Checking those postal votes

An interesting proposal from a reader:

but has anyone run the stats on Postal votes? Particularly where, say, the split of postal votes is wildly different to the overall constituency. For example, it would be interesting to find out how many key marginals had a) a sudden increase in the postal vote and b)  where the postal vote was disproportionately labour.

Ed Balls would be a good place to start….

Anyone know if there\’s a way to do this? That is, look at the timing of postal votes?

If not, any wide disparity between postal votes and votes on the day would still be interesting, don\’t you think?

I\’m not going to do it but anyone want a stab at it?

9 thoughts on “Checking those postal votes”

  1. I wanted to see these stats from the moment Ed Balls was re-elected.

    With the number of interesting results that occurred, there has to be at least one seat where postal vote fraud played a part.

    Everyone is talking about electoral reform, but closing this Pandora’s box is sure 100 times more important.

  2. Can’t really be done. IIRC, the postal votes are mixed in with the normal ones before they are formally counted. Aberrations like McCarthy and SNPTacticalVoting are based on unofficial counts where the ballots are removed from the inner envelope.

    Timing analysis would also be hard – you probably only have a few vote opening sessions.

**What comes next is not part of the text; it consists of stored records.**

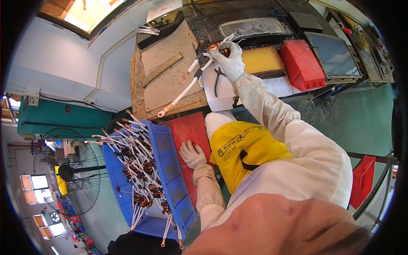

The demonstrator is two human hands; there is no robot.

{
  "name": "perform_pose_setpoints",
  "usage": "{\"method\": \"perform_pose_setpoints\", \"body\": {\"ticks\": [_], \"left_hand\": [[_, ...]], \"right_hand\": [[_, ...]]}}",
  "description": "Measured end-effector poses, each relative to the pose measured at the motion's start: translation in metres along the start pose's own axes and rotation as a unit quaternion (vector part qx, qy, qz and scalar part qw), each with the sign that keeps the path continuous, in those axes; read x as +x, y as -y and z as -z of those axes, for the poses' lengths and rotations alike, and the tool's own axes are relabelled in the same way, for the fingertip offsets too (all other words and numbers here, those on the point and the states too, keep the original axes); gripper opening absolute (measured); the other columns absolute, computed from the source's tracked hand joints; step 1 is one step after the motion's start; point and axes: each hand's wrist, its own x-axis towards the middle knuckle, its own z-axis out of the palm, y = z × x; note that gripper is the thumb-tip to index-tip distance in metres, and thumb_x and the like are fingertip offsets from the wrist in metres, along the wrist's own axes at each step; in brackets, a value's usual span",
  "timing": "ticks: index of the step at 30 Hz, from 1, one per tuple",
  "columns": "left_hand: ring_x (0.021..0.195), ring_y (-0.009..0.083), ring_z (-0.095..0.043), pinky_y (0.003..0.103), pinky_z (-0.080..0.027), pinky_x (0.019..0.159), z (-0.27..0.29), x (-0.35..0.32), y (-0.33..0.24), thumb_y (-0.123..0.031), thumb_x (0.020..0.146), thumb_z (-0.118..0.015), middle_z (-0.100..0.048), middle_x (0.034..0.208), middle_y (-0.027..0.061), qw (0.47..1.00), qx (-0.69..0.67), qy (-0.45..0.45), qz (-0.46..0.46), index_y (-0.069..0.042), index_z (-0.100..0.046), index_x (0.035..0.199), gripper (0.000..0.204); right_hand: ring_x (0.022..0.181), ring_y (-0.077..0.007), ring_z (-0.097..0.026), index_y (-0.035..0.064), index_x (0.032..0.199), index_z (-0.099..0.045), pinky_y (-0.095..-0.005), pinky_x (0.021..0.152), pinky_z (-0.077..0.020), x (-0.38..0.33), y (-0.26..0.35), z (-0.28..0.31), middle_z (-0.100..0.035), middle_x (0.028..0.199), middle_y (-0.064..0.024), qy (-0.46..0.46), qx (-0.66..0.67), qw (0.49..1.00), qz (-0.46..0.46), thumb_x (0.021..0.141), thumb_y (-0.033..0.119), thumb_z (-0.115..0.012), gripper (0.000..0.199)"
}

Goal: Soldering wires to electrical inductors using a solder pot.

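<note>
My right hand (pixel 230 63), in a white glove, is closed on a copper wire coil (pixel 213 47) over the workbench. White sleeved leads (pixel 185 91) with copper ring terminals hang from the coil toward the lower left. Below that hand, green-handled pliers (pixel 216 83) rest on a sheet of white paper (pixel 224 94). My left hand (pixel 193 155), gloved too, lies with its fingers spread on a red panel (pixel 187 127) beside the blue crate (pixel 170 170). Similar coils (pixel 142 199) with white leads fill much of that crate.
Right of the coil sit a tray of yellow material (pixel 262 60) and a red plastic bin (pixel 301 63). A grey-topped tray (pixel 250 28) lies behind them. A wooden strip (pixel 162 69) rests on the board at left. A large fan (pixel 66 172) stands left of the crate.
</note>
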Motion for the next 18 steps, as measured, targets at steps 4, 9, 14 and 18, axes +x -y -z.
{"method": "perform_pose_setpoints", "body": {"ticks": [4, 9, 14, 18], "left_hand": [[0.128, 0.0420, -0.058, 0.056, -0.043, 0.115, -0.001, -0.001, 0.000, -0.028, 0.091, -0.067, -0.061, 0.140, 0.0197, 1.000, -0.001, -0.009, -0.003, -0.010, -0.067, 0.129, 0.042], [0.129, 0.0419, -0.058, 0.056, -0.043, 0.115, -0.001, -0.001, 0.001, -0.028, 0.091, -0.068, -0.061, 0.140, 0.0193, 1.000, -0.004, -0.013, -0.002, -0.010, -0.067, 0.129, 0.043], [0.131, 0.0406, -0.056, 0.055, -0.042, 0.117, -0.002, -0.002, 0.001, -0.028, 0.090, -0.069, -0.060, 0.141, 0.0179, 1.000, 0.000, -0.003, 0.005, -0.011, -0.067, 0.130, 0.044], [0.134, 0.0383, -0.054, 0.053, -0.040, 0.119, -0.001, -0.002, 0.001, -0.028, 0.090, -0.068, -0.059, 0.144, 0.0162, 1.000, 0.004, 0.015, 0.021, -0.012, -0.067, 0.133, 0.046]], "right_hand": [[0.116, -0.0275, -0.055, 0.0073, 0.114, -0.067, -0.0369, 0.103, -0.0487, -0.008, 0.006, 0.001, -0.043, 0.138, -0.0184, 0.018, 0.014, 1.000, 0.002, 0.081, 0.031, -0.085, 0.045], [0.116, -0.0275, -0.054, 0.0070, 0.114, -0.066, -0.0373, 0.102, -0.0509, -0.018, 0.012, 0.003, -0.043, 0.137, -0.0186, 0.032, -0.046, 0.997, 0.058, 0.081, 0.029, -0.085, 0.044], [0.122, -0.0305, -0.052, 0.0063, 0.112, -0.065, -0.0377, 0.104, -0.0518, -0.029, 0.008, -0.006, -0.041, 0.138, -0.0198, 0.050, -0.028, 0.994, 0.093, 0.080, 0.022, -0.086, 0.041], [0.124, -0.0329, -0.053, 0.0068, 0.109, -0.066, -0.0377, 0.106, -0.0520, -0.031, -0.006, -0.027, -0.039, 0.139, -0.0203, 0.095, -0.067, 0.979, 0.165, 0.079, 0.018, -0.087, 0.038]]}}
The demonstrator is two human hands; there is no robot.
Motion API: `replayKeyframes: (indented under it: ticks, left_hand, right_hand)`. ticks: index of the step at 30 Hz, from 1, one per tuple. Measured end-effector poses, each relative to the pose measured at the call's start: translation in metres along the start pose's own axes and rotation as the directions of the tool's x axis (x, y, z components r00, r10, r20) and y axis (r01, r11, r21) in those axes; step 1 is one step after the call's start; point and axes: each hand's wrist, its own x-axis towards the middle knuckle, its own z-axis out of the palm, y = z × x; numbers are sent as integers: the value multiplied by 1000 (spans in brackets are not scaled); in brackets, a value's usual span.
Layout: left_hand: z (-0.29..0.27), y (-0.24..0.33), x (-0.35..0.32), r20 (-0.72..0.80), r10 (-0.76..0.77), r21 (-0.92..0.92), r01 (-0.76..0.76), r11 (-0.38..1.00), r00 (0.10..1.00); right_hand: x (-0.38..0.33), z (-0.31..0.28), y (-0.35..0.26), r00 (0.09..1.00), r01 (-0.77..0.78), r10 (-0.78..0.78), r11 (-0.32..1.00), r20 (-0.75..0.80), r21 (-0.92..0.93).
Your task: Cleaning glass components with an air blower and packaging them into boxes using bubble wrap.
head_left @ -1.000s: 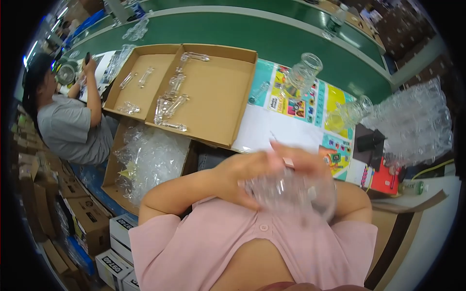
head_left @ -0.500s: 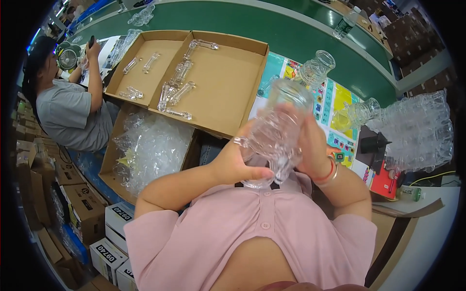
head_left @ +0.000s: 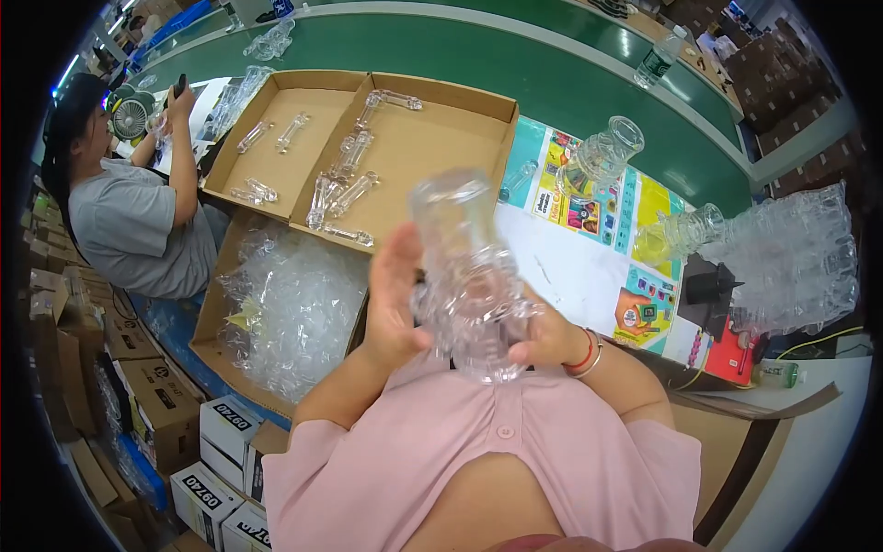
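Clear glass vessel (head_left: 469, 276) held upright close to the camera, above a pink shirt (head_left: 515, 460). Left hand (head_left: 394, 299) flat against its left side, fingers straight and pressed together. Right hand (head_left: 549, 339) cupping its lower right, fingers curled around the base. Behind, shallow cardboard tray (head_left: 441, 138) holding small glass tubes (head_left: 338, 184). Beyond, green conveyor belt (head_left: 515, 64).

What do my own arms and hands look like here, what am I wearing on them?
Both forearms are bare from short pink sleeves, part of a buttoned pink top. The left hand wears nothing: no glove, ring or band shows. The right hand is also ungloved, and its wrist carries a thin red cord bracelet beside a slim silver-coloured bangle. No watch, tape or markings are visible.
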Motion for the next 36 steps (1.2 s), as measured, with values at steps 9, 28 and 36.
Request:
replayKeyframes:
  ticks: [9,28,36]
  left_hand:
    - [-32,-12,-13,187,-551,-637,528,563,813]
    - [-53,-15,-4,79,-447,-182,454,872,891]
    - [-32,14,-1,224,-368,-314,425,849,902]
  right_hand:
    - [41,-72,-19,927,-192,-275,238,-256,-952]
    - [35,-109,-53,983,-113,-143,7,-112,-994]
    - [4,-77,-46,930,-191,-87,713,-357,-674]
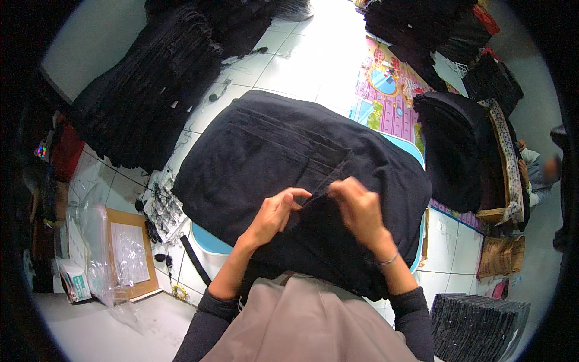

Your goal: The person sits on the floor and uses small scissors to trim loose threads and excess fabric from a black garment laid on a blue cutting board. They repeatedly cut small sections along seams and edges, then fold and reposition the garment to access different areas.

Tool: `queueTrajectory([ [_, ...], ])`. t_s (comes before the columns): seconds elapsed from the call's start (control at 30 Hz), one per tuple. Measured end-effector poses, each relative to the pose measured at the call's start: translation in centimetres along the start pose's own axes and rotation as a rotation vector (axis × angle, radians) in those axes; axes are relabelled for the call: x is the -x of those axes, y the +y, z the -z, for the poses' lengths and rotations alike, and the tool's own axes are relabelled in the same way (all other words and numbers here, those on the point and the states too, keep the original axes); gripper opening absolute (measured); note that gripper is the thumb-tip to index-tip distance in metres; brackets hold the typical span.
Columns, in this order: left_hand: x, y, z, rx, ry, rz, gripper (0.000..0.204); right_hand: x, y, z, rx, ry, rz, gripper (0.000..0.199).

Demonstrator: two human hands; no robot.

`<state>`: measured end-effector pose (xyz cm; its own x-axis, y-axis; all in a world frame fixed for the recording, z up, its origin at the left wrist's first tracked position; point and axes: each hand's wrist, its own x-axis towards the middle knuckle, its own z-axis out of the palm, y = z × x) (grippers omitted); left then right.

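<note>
A stack of black fabric pieces lies on a low blue-edged table in front of me. My left hand pinches the edge of the top black piece near the stack's middle. My right hand, a thin bracelet on its wrist, grips the same edge just to the right. The two hands are a few centimetres apart, fingers closed on the cloth. Several overlapping layers fan out toward the upper left of the stack.
Tall piles of black fabric stand at upper left, top right and right. A colourful play mat covers white floor tiles. Black straps, a cardboard sheet and plastic bags lie left. Another dark stack sits lower right.
</note>
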<state>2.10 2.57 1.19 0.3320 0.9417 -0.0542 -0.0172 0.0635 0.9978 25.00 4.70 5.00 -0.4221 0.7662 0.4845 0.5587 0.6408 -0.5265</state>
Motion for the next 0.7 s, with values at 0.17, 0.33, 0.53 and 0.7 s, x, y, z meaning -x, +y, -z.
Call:
queueTrajectory([
  [0.17,-1.7,0.2,-1.3,-0.343,0.133,-0.068,0.036,0.0,3.1,2.0,0.17,0.071,-0.265,0.016],
  [0.33,-2.7,0.3,-3.0,-0.693,0.202,-0.417,0.035,1.9,2.2,1.7,0.022,0.13,-0.371,0.008],
  [0.53,-3.9,0.0,-4.2,-0.765,-0.028,-0.598,0.02,2.5,1.4,0.2,-0.345,0.095,-0.521,0.031],
  [0.7,-5.7,-0.5,-3.9,-0.818,-0.117,-0.572,0.011,3.2,2.3,-0.4,-0.383,0.125,-0.544,0.043],
])
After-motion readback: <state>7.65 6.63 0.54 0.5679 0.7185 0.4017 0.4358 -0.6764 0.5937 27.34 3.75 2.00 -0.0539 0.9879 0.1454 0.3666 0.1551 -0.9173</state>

    I have to admit – having voted postally, it would be trivial for a large number of people to have ensured my vote was cast fraudulently.

  3. I too would like to know what happened in the postal votes. The figures let slip by Kerry McCarthy were very revealing. I cannot believe that it is reasonable to think that the split of postal votes in her constituency was 24 Lb Dem, 34 Tory, 226 Labour. It screams jiggery pokery.

  4. However much I’d wish for there to be something dodgy, the best explanation is that the Conservatives were lame.

    According to Wikipedia’s swing (which is only based on projections from previous seats), 2/3rds of the lost votes of Balls went to the Conservatives, 1/3rd to Labour.

    This is reflected all over, whether you’re talking about LD, UKIP, BNP or English Democrats. In a lot of seats, the Conservatives got around half of the votes that Labour gave up.

  5. Brian, follower of Deornoth

    All votes can be traced to the person who cast them as the secret ballot is not, in fact, secret.

    Our safeguard is apparently the need to obtain a court order to do this, something one could quite likely manage given the shambles of an election in some places. It needs someone with a few bob in the bank and who isn’t fleeing the country.

  6. “All votes can be traced to the person who cast them as the secret ballot is not, in fact, secret.”

    All votes can be traced to the voters who were supposed to have cast them. There’s a very big difference, and a very big hole in our ridiculously insecure ballots.

  7. The swing from Lab to Con in Ed Balls’ constituency was 9.3%. The swing from Lab to Con nationally was 5.0%. There doesn’t appear to be anything dodgy going on in that constituency, unless you think the Tories were up to no good…

  8. If we could split out postal votes…which it sadly sounds like we can’t, we might find a swing of +9% to Labour…..

  9. From what I recall:
    On arrival, postal votes are placed into a single ballot box at the Town Hall or wherever. They are mixed together before opening (spread out over a couple of tables). There is a single opening of the box, which gives the candidates and their observers the chance to conduct a straw poll of all postal voters.

    At the final count, papers are opened one box at a time to verify that the number within corresponds with the number of papers allocated to voters. Papers are placed in bundles of 100 or so. Observers get a chance to conduct further straw polls on a polling district basis during this process.

    In the next stage, papers from different polling stations (ie ballot boxes) are brought together and sorted by candidate. Anything that does not comprise a single cross on the right hand side of the paper is temporarily rejected and the whole lot are reviewed in front of the candidates and their observers in one sitting. This takes about one second per paper and disputes are rare.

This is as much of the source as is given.